One of the least recognized, but most common, biases in decision-making is the survivorship bias, also called the success bias.
Most how-to books, biographies, and advice trade on this bias.
A rich or famous person writes a book, hosts a podcast, or gives a lecture telling the secrets of his or her success with the implicit message of “do these five things that I did to be successful like me.” Or a Hollywood actor gives advice during an Academy Award acceptance speech to “work hard and follow your dreams to do what I did.”
While doing these things may have led to that person’s success, it is unlikely that any reader or listener will achieve success by following this advice. The real question we should ask is not what five things led to this person’s success. Instead, we should ask:
- What percentage of people who do these five things achieve the success that person achieved?
- What percentage of actors who work hard and follow their dreams win Academy Awards?
By just looking at those who have survived or been successful, we can be led to false conclusions because we do not consider those who have failed.

Definition
The Survivorship Bias is the logical error of focusing on the people or things that have survived a process (or been successful) and not considering the people or things that did not survive (or failed) because these cannot easily be measured.

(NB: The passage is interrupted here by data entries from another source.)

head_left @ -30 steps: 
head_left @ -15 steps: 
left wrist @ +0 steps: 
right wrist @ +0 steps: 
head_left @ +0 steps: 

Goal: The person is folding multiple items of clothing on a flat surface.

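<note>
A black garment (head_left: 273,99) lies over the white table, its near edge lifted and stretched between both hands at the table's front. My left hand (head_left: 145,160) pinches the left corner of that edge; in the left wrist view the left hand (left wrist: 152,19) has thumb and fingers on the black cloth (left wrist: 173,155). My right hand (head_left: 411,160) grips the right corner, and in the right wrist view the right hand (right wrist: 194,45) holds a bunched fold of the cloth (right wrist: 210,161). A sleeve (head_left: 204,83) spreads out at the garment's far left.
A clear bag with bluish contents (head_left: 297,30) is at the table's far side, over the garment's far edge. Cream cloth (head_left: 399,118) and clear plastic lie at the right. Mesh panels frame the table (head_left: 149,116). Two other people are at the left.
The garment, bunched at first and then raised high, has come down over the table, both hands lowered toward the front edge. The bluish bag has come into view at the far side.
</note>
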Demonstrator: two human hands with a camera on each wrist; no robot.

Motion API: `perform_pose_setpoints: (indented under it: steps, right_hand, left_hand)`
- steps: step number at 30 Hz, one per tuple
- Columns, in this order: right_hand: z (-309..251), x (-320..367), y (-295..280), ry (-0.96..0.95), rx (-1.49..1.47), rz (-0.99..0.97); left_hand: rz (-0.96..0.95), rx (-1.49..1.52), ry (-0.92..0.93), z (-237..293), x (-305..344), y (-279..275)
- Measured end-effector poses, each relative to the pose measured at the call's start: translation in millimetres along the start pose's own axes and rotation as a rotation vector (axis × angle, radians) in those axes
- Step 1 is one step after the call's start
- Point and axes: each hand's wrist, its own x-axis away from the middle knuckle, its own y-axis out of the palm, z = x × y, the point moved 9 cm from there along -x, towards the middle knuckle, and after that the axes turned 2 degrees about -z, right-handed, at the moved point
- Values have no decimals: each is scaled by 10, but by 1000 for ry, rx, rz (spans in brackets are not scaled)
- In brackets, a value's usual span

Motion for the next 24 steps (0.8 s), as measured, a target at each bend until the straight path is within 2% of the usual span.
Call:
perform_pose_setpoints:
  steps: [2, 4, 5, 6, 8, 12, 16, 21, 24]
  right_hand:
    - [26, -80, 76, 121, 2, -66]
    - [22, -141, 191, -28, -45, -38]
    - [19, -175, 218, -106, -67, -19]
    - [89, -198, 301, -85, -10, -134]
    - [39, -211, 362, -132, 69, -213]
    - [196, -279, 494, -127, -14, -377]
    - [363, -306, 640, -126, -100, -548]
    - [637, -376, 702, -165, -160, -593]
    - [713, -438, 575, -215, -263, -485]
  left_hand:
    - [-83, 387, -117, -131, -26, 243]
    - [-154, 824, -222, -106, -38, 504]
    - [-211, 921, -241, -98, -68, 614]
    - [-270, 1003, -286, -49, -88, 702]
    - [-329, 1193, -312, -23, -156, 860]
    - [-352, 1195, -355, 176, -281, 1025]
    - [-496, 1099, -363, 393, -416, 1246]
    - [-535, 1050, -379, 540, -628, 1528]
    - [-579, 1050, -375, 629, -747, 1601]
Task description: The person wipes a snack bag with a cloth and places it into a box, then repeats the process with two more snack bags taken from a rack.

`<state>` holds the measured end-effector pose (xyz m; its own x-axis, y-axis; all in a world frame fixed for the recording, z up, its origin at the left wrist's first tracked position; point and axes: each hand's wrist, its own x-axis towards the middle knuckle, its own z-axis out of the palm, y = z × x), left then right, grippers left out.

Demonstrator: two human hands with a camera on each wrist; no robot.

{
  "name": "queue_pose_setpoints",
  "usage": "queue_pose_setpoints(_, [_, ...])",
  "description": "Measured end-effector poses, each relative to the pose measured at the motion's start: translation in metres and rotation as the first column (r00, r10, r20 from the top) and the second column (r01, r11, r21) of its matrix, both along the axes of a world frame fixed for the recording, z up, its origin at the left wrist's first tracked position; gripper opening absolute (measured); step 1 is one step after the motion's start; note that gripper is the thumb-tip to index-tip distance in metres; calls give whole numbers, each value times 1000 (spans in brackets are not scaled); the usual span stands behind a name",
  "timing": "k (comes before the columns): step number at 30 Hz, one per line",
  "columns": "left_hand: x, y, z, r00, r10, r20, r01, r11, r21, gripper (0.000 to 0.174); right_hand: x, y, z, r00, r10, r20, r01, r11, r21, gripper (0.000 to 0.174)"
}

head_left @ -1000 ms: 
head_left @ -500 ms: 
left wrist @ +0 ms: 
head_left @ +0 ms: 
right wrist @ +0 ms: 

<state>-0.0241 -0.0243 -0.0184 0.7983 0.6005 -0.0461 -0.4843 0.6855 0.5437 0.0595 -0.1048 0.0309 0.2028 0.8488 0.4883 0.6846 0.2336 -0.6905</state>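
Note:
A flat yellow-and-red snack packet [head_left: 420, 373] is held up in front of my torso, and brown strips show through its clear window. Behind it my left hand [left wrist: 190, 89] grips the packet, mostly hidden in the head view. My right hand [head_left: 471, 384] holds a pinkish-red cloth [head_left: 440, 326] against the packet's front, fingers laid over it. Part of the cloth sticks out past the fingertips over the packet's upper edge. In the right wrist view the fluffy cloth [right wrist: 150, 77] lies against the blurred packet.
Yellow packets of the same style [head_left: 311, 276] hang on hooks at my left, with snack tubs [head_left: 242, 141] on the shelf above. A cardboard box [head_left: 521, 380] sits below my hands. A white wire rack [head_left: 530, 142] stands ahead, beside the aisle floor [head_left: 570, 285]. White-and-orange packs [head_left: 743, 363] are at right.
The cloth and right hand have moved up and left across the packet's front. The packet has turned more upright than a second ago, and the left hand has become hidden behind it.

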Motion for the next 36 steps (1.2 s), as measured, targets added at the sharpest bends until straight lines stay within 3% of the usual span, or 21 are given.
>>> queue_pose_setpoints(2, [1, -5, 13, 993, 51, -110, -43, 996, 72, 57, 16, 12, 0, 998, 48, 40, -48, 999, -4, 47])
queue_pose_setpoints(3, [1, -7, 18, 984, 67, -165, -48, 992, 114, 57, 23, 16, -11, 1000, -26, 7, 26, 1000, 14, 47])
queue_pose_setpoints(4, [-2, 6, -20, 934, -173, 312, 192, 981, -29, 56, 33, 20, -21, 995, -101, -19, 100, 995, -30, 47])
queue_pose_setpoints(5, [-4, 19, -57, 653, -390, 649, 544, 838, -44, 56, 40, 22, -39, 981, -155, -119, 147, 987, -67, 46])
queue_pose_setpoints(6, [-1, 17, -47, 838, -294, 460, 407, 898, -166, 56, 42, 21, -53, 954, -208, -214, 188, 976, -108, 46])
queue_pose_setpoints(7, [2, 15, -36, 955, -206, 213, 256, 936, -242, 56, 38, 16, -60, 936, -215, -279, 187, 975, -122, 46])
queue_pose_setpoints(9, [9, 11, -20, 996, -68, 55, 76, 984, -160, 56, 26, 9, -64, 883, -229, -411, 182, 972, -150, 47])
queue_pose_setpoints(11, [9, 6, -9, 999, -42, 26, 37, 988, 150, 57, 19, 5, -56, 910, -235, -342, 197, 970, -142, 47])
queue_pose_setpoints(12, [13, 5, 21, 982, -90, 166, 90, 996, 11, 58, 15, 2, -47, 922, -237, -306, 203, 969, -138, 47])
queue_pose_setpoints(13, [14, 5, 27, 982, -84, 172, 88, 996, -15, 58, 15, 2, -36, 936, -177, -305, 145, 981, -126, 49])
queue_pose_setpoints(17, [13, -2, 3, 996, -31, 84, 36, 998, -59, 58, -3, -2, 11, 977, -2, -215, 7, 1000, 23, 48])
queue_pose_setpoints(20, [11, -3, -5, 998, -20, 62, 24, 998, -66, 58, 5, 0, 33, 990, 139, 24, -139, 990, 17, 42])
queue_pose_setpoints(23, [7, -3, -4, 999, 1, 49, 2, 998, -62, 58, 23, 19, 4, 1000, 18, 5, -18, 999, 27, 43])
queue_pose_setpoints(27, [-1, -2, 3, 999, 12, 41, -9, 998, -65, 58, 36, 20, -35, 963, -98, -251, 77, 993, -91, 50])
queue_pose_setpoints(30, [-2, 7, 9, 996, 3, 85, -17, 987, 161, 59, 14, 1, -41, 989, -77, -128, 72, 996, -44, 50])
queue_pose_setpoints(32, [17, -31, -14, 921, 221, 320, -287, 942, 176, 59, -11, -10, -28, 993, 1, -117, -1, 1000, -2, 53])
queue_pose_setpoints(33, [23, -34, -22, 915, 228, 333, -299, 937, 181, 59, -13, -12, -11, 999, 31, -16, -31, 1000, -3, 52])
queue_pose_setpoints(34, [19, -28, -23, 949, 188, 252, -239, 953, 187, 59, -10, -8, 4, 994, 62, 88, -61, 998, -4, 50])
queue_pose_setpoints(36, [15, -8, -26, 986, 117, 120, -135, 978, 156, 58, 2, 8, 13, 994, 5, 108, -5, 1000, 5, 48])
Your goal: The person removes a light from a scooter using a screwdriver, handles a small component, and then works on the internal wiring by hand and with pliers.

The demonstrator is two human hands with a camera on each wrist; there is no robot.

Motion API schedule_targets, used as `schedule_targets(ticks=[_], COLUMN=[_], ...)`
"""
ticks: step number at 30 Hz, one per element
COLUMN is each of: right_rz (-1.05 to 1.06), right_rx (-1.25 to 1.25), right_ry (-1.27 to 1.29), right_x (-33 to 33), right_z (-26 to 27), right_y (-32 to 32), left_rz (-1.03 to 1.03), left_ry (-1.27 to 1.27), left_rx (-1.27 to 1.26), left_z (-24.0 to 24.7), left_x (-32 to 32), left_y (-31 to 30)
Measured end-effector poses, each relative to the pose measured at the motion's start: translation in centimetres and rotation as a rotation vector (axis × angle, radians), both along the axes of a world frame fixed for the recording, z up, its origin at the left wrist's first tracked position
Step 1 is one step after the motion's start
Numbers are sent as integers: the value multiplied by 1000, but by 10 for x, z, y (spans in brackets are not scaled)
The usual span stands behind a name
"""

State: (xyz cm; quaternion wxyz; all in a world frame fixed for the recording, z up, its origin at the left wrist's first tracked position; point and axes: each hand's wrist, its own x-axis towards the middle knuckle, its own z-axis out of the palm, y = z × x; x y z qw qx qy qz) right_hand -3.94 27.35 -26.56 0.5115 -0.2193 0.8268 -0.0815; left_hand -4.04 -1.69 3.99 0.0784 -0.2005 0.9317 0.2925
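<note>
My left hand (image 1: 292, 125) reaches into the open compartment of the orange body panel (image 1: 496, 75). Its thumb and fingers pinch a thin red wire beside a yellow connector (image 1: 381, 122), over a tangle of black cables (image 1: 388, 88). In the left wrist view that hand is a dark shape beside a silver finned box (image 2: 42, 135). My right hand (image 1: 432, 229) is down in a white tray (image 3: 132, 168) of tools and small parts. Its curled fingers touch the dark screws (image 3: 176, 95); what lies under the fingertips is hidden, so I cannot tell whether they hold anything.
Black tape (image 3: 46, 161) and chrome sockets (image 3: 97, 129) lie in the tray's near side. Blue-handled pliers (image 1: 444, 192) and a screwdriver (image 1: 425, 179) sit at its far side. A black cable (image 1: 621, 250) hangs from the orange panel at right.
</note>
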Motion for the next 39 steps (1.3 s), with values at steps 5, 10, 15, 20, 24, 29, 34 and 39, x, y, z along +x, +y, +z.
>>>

The survivorship or success bias happens whenever we are evaluating something based on an incomplete sample of data.
Example 1
The classic example of the survivorship bias was during World War II when the US military was conducting countless bomber raids over Germany. To minimize bomber losses, a statistician, Abraham Wald, was brought in to evaluate the planes returning from missions to see where the planes could be reinforced to reduce the number of planes being shot down. The data showed that the fuselage, tips of the wings, and tail sections of the planes were full of bullet holes. Wald’s counterintuitive advice was to reinforce the areas of the plane with the least number of bullet holes – the engines and cockpit. The key insight was that planes that had been shot in the fuselage, tips of the wings, and tail sections could survive the mission and return while the planes that had been shot in the engines and cockpit did not survive the mission and thus were not considered part of the sample being evaluated.
Example 2
The second example comes from finance. We often see impressive 5-, 10-, or 20-year average returns from a company’s line-up of mutual funds. Since poor performing mutual funds are often shut down or merged into a successful fund, we do not get the real average of the company’s mutual fund line-up, only the average of those funds good enough to have survived 5, 10, or 20 years.
Example 3
This last example of survivorship bias is known as the Publication Bias. In medicine and the sciences, studies that are not successful are shut down (in medicine) or not published (in most sciences). When meta-studies evaluating many different studies in a field are conducted, they can only evaluate the data accessible to them (the published studies). This has happened many times in pharmaceuticals and psychology where meta-analysis of published data showed a highly effective result for a drug or treatment. Later, researchers were able to gain access to all internal company data (including failed trials). Analyzing all the data led to a result that was much smaller or even non-existent.
Conclusion
With survivorship (or success) bias, we consider only the winners – those who have survived or had success. By not taking the losers into account and considering the base rate – what percent of people who make this decision or pursue this strategy are successful? – we may make riskier decisions or pursue overhyped strategies with a low probability of success.
To avoid survivorship bias, we need to constantly be looking for the losers. Are they considered in the data we are using to make our decision? Instead of looking at the data presented to us, we need to look at what was removed from the sample of data before it came to us. We need to ask… Where are the Missing Bombers?